CHAPTER TWELVE
After the first moment of panic, Bart realized Montano could not tell him from a Lhari. He remained motionless. “It’s me, Montano—Bart Steele.”
The man lowered the weapon and put it away. “You nearly got yourself cut down,” he said. “Did you make it all right?” He crossed behind Bart, inspecting the fastenings of the bunker.
“It’s just luck I didn’t shoot you first and ask questions afterward.” Montano drew a deep breath and sat down on the concrete floor. “Anyway, we’re safe in here. We’ve got about half an hour before the radiation will reach lethal intensity. It has a very short half-life, though; only about twelve minutes. If we spend an hour in here, we’ll be safe enough. Did you have any trouble putting the radiation counter out of commission?”
So in half an hour they would all be dead. Ringg, Rugel, Captain Vorongil. Two dozen Lhari, all dead so that Montano could have a Lhari ship to play with.
And what then? More killing, more murder? Would Montano start killing everyone who tried to get the secret of the drive from him? The Lhari had the star-drive; maybe it belonged to them, maybe not. Maybe humans had a right to have it, too. But this wasn’t the right way. Maybe they didn’t deserve it.
He turned to look at Montano.
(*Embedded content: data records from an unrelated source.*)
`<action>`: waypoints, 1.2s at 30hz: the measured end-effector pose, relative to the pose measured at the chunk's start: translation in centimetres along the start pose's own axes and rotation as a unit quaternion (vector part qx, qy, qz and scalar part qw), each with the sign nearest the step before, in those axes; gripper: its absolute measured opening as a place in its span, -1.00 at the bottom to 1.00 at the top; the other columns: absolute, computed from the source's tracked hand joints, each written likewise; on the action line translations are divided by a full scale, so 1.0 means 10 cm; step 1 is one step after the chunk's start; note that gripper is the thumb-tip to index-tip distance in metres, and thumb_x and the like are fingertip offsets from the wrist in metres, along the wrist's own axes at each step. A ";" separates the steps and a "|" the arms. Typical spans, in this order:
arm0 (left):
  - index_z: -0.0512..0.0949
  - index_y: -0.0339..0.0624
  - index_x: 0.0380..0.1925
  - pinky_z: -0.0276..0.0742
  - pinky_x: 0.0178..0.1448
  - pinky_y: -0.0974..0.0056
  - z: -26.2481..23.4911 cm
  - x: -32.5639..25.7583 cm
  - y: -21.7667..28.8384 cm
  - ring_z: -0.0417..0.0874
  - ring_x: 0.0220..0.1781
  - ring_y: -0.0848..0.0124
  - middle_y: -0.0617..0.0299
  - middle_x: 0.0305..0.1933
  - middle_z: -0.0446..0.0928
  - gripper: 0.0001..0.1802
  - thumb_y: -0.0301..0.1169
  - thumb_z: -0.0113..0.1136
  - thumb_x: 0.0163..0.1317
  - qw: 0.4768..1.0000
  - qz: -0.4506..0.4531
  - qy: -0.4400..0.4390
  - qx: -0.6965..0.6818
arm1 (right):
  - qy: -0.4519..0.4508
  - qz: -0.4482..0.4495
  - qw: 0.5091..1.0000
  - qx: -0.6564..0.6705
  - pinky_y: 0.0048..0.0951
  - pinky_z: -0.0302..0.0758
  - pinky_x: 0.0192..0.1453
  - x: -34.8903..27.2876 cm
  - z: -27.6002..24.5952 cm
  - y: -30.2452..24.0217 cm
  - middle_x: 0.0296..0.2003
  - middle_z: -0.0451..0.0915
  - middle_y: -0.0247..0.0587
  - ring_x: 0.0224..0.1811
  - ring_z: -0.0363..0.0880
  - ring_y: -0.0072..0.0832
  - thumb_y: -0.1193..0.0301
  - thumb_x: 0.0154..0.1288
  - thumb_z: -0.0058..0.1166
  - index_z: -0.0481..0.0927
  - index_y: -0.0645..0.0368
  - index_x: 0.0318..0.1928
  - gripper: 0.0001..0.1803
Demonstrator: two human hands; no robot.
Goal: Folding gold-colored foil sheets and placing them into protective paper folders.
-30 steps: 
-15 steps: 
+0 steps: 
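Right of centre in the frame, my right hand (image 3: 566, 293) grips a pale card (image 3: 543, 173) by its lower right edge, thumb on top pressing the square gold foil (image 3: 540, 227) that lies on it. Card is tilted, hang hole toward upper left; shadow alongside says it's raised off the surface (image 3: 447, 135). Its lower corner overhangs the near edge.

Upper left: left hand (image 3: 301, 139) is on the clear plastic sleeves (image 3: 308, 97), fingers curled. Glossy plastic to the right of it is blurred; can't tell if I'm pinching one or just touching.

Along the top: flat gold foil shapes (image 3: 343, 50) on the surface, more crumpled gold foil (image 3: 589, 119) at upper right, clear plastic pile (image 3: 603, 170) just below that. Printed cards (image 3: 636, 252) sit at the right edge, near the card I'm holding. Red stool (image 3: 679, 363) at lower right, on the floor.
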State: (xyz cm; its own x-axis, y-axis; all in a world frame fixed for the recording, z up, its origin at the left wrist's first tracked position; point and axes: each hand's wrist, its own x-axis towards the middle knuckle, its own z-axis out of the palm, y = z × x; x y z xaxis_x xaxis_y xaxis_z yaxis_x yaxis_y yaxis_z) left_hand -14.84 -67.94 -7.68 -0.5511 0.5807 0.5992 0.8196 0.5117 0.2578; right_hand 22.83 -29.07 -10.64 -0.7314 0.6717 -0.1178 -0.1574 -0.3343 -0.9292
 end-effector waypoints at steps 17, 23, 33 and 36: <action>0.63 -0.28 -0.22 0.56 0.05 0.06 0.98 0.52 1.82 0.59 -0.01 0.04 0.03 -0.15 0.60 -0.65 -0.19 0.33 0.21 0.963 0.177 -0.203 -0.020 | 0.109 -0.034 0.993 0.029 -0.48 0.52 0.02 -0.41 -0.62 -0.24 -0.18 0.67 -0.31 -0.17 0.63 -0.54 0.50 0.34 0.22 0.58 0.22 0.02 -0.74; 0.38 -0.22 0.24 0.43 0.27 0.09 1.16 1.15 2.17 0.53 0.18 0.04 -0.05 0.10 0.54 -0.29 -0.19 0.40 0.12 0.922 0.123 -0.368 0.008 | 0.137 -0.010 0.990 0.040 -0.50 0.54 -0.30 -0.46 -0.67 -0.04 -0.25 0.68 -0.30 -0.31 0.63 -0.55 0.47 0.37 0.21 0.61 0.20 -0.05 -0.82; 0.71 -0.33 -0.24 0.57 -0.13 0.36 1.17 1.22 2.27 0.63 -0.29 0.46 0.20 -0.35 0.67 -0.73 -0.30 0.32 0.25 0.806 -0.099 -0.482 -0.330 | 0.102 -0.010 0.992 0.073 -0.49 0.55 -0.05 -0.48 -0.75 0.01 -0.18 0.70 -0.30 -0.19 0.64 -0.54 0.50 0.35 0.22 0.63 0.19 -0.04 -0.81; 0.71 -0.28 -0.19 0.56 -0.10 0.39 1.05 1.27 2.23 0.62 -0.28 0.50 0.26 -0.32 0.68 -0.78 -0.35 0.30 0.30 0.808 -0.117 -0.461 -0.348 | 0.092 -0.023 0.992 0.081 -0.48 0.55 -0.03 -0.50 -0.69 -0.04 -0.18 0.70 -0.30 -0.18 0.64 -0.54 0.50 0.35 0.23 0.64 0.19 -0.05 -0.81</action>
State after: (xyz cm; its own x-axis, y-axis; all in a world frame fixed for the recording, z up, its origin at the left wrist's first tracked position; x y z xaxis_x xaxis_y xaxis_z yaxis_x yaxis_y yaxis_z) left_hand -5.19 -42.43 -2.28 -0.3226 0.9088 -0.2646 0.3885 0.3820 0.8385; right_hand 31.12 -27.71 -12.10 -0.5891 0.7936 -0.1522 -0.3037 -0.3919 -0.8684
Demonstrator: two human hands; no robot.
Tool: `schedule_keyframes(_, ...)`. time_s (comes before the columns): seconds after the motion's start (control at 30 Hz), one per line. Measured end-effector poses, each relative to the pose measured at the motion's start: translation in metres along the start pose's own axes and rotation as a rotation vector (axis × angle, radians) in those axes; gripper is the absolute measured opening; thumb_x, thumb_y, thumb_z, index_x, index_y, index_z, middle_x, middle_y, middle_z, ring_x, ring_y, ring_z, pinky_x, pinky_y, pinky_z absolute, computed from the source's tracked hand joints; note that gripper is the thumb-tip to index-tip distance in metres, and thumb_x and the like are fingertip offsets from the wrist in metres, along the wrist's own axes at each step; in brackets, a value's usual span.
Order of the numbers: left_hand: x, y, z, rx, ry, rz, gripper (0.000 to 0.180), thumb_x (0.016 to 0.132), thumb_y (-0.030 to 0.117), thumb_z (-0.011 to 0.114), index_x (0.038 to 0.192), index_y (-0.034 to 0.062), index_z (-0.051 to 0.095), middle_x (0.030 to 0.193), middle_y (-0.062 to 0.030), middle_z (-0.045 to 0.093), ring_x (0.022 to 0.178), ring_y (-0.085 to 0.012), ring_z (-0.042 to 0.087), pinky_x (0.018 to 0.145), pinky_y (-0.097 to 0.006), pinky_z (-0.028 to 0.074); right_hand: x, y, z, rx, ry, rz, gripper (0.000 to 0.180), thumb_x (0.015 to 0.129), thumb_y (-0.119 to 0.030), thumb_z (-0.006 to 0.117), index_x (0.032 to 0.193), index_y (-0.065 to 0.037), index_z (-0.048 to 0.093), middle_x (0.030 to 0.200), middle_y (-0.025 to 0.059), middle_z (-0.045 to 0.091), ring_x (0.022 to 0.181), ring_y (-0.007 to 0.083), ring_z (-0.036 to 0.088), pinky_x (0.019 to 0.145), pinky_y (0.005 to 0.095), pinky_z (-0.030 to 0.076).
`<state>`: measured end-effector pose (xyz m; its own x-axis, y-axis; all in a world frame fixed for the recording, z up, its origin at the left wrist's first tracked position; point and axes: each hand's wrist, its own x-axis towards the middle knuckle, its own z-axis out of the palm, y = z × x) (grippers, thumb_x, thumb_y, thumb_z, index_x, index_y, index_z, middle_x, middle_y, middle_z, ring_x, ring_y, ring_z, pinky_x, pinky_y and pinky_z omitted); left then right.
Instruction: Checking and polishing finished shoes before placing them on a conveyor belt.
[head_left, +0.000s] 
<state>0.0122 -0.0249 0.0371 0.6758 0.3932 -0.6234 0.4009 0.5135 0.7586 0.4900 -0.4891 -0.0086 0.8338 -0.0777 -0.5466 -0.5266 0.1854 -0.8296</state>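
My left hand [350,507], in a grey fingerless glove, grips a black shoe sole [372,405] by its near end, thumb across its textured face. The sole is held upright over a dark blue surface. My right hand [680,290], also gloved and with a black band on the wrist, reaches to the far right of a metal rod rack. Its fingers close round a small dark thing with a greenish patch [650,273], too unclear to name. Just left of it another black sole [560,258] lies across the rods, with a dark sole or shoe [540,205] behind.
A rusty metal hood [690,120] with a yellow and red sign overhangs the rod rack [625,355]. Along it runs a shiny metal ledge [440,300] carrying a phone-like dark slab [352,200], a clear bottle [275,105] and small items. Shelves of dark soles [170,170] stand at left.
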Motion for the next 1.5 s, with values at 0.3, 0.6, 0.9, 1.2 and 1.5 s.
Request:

The man was leaning back, whistling softly through his teeth. He felt like telling Montano that he couldn’t go through with it. He started to speak, then stopped, his blood icing over.
If I try to argue with him, I’ll never get out of here alive. It means too much to him.
Do I just salve my conscience with that then? Sit here and let them die?
With a shock of remembrance, it came to Bart that he had a weapon. He was armed, this time, with the energon-beam that was part of his uniform. Montano had evidently forgotten it. Could he kill Montano? Even to save two dozen Lhari?
He reached hesitantly toward the beam-gun, quickly thumbed the catch down to the lowest point, which was simple shock. He froze as Montano looked in his direction, hand out of sight under his cloak.
“How many Lhari on board?”
“Twenty-three, and three Mentorians.”
“Anyone apt to be behind shielding—say, in the drive chamber?”
“No, I think they’re all outside.”
Montano nodded, idly. “Then we won’t have to worry.”
Bart slipped his hand toward his weapon. Montano saw the movement, cocked his head in question; then, as understanding flashed over his face, his hand darted to his own gun. But Bart had pressed the charge of his, and Montano slumped over without a cry. He looked so limp that Bart gasped. Was he dead? Hastily he fumbled the lax hand for a pulse. After a long, endless moment he saw Montano’s chest twitch and knew the man was breathing.
Well, Montano would be safe here in the bunker. Hastily, Bart looked at his timepiece. Half an hour before the radiation was lethal—for the Lhari. Was it already, for him? Shakily, he unfastened the door. He ran out into the glare, seeing as he ran that his badge was tinged with an ever-darkening, gold, orange....
Montano had said there was a safety margin, but maybe he was wrong, maybe all Bart would accomplish would be his own death! He ran back along the line of bunkers, his heart pounding with his racing feet. Two crewmen came along the line, young white-crested Lhari from the other watch. He gasped, “Where is the captain?”
“Down that way—what’s wrong, Bartol?” But Bart was gone, his muscles aching with the unaccustomed effort inside gravity. Putting on speed, he saw the tall, austere shape of Vorongil, his banded cloak dark against the glaring light. Vorongil turned, startled, at the sound of his running feet.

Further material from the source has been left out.